2- Klasik üçlemede kötüleri temsil eden ve herkese korku salan Darth Vader idi, şimdi Kylo Ren. İkisi de maskeli ama senaryoya göre zaten Kylo Vader’ı taklit ediyor yani durum kitabına uygun. Zaten benzerliklerin ucuz bir taklit yerine “evde” hissettirmesinin altında yatan cinlik burada. Her biri doğru iplerle birbirine bağlı.
3- Mesaj taşıyan Droid doğru kişinin eline geçiyor, o kişi mesajı iletmek için elinden geleni yapıyor ve bunu yaparken bulunduğu yerdeki köklerini yitirmek/terk etmek zorunda kalıyor. Sonunda da zaten önemli biri olduğu ve olayları değiştirme gücü olduğu ortaya çıkıyor. (IV’de Luke, VII’de Rey)
4- İnzivaya çekilmiş Jedi ustası aranıyor ve bulunuyor. (I’de Qui-Gon Jinn, V’te Yoda, VII’de Luke Skywalker)

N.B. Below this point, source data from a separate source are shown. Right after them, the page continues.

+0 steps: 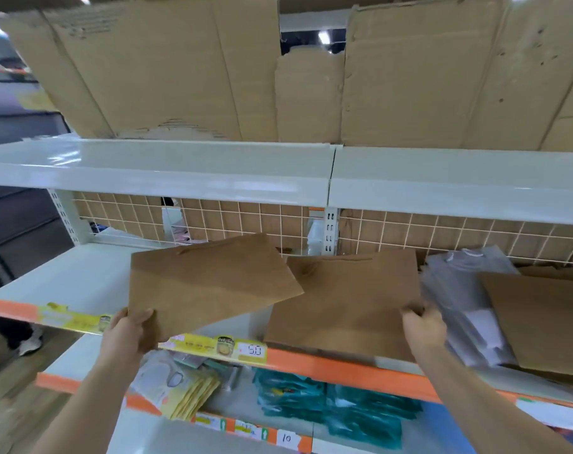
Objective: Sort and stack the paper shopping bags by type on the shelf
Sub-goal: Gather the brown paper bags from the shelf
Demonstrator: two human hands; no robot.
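Note:
My left hand (131, 329) grips the lower left corner of a flat brown paper bag (210, 283), held tilted above the white middle shelf (82, 276). To its right a stack of brown paper bags (347, 299) lies on the same shelf, and my right hand (422, 326) holds its right edge. Right of that stack sits a pile of grey plastic-wrapped bags (465, 296). A further brown paper bag (547, 319) lies partly over them at the far right.
Flattened cardboard sheets (167, 70) stand on the upper shelf (180, 168). A wire grid (246, 217) backs the middle shelf. An orange price rail (344, 365) runs along its front edge. Below lie yellow packets (187, 394) and teal packets (331, 404).

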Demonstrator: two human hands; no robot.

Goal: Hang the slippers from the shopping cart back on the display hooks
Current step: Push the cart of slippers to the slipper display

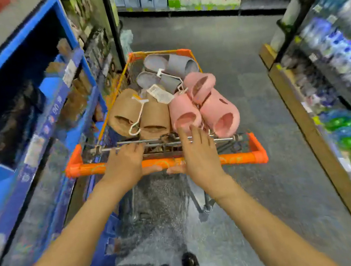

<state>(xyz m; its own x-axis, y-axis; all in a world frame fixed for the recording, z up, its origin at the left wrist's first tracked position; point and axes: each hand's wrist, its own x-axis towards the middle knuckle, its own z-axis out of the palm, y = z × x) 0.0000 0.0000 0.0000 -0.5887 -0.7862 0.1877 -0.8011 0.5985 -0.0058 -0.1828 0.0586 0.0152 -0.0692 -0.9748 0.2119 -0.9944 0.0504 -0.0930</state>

5- Savaşın gidişatını değiştirebilecek çok iyi bir pilota denk geliniyor. (I’de Anakin, IV’de Han Solo, VII’de Rey ve Poe)
6- Baba ile oğul karşı karşıya kalıyor ve oğul babanın ölümüne sebebiyet veriyor. (VI’da Luke-Anakin, VII’de Kylo Ren-Han Solo)
7- Öfkeli ergen kontrolünü kaybedip karanlık tarafa meylediyor. (II ve III’de Anakin, VII’de Kylo Ren)
8- Kahraman pilotlar güvenlik kalkanı olan dev bir gemiyi yok ederek savaşı geçici de olsa durduruyor. (I, IV ve VII)
9- Barda plan yapılırken “ben katılmam” diyen bencil karakter kendi işini halledince ekipten ayrılıyor ancak sonra vicdanına yenilip dönerek kilit rol oynuyor. (IV’de Han Solo, VII’de Finn)
10- Güçlü kadın karaktere ilk görüşte tutulan adam üzerinden romantizm yaratılıyor. (IV’te Leila-Han Solo, VII’de Rey-Finn)
İlk izleyişte kayda değer bulduğum on benzerlik bu şekilde. Düşündükçe kim bilir daha neler çıkar. Yine de bunları taklit olarak değil, aslına saygıyı korurken yeni nesle Star Wars heyecanı yaşatma çabası olarak görmekteyim. Bu nedenle VII’nin yapmaya çalıştıkları anlaşılabilir ve işinin VIII ve IX ile karşılaştırıldığında nispeten kolay olduğu savunulabilir. Asıl önemli olan bundan sonraki filmlerde ne anlatılacağı ve özlemini gideren seyircinin yeni karakterleri önemseyip önemsemeyeceği.